Many businesses and EHS consultants I speak to now share the same sentiment as I did. Here are 4 factors I have seen that drive fear and some suggestions on how to overcome them.
Fear of change
Humans do not like change (if it ain’t broke, don’t fix it kind of ethic). People feel they haven’t got time to learn a new process or don’t immediately see value in acting on change. People are only concerned with how the change affects them, not necessarily looking at the bigger impact across a business. Understandably, product implementation is a major change and you want to make sure the change positively affects the business and the workforce.
To overcome this, ensure an effective change management programme is in place. Senior management must buy in even before purchase so they can lead change. C-suite and other promoters of the product are invaluable to help overcome rebuttals across the business. If they have seen the value and understand how a step implementation plan will look, they are far more likely to support the change.
Fear of rejection
With any software purchase, there is apprehension on whether it be adopted by the workforce; no one is in business to waste money. As modern EHS professionals, we are assessing what tools are available in the market to help the workforce manage their safety responsibilities better. So we must be confident that the chosen EHS software will be engaged with.

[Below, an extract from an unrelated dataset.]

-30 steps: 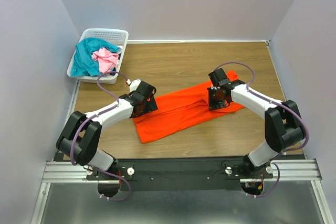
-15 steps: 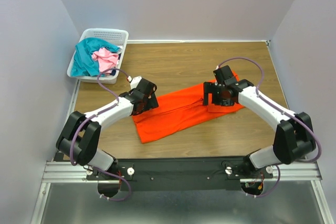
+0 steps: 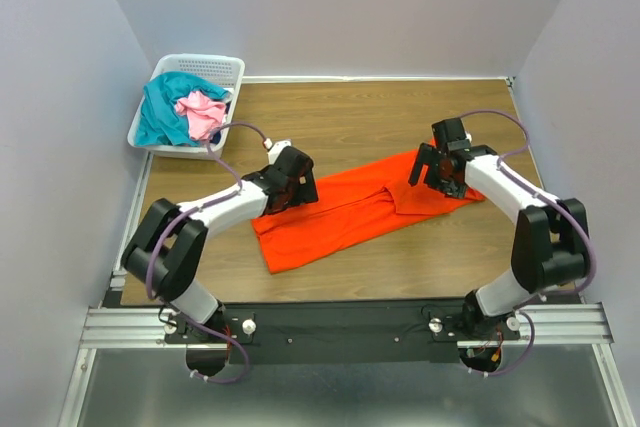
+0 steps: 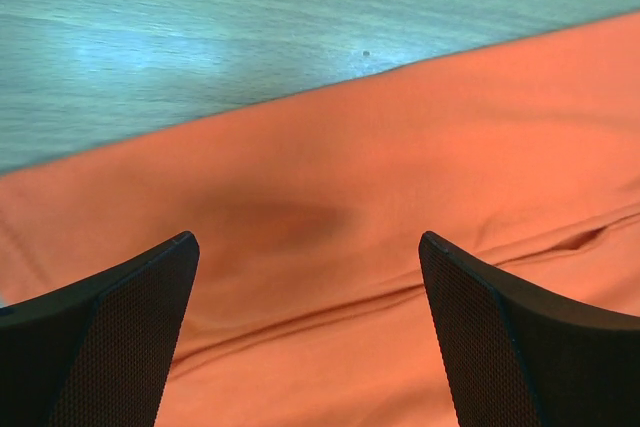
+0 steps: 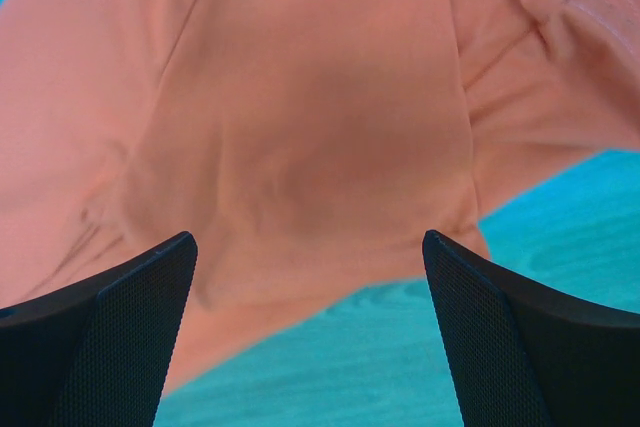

To help make software stick within the business, check that what you are buying will actually remove a significant pain point across your operations. Speak to all levels of staff so you understand what really grates on them and solve it easily through user friendly software. Look to complete an audit on your company technology infrastructure as well to understand how the workforce will best be able to access and utilise the software.
Fear of imperfection
A main objective for EHS professionals is checking that safe systems of work are suitable and sufficient so that they may stand up in court. Many prospects I speak to are hesitant to start a software project until all the content is perfect. But why waste time, effort and possible duplication when you can make improvements ‘on the go’ as you are onboarding software into the business.
To remove the fear of litigation from inadequate safe systems of work, accept that RAMS are a continuous improvement process. Change content and improve workflows alongside software implementation. You are going to learn from mistakes made and be able to share lessons learnt with others to benefit from. Furthermore, taking the Pareto principle, that previous 80% of our time spent perfecting RAMS could be used for other equally valuable, proactive activities such as audits, inspections and training to further help the workforce and stay compliant.
Fear of replacement
A sentiment shared amongst EHS professions was doing the job so well that businesses could deliver on their own, no longer requiring support. I think this fear really drives why EHS professionals (consultants in particular) are reluctant to embrace software because they may lose their own revenue.
The solution from this fear is changing your mindset to look at technology as career enhancing, rather than career limiting. If software can free up resources, you can use that time to deliver other services that interest you more, build better returns, or generate more income. Software is a facilitative tool not a direct replacement; there isn’t software on the market that can truly replicate all the skills, experience and knowledge that an EHS professional has.
When taking a step back, the fears listed here feel irrational and can certainly be overcome by experienced EHS professionals. However, there is a fear which is rational; the fear of being left behind in a rapidly changing world.
Leaders and forward thinkers within the built environment are already 5 years ahead of the competition; seeing value and demonstrable returns using finance, project management and CRM software.
If safety is seen as one of the most important factors in business (coupled with a common business value of ‘innovation’), then why should EHS professionals not endorse safety software? As the ‘Discovering Safety’ movement is well underway within the UK, it makes sense to embrace all technology and data available to our profession rather than reject it.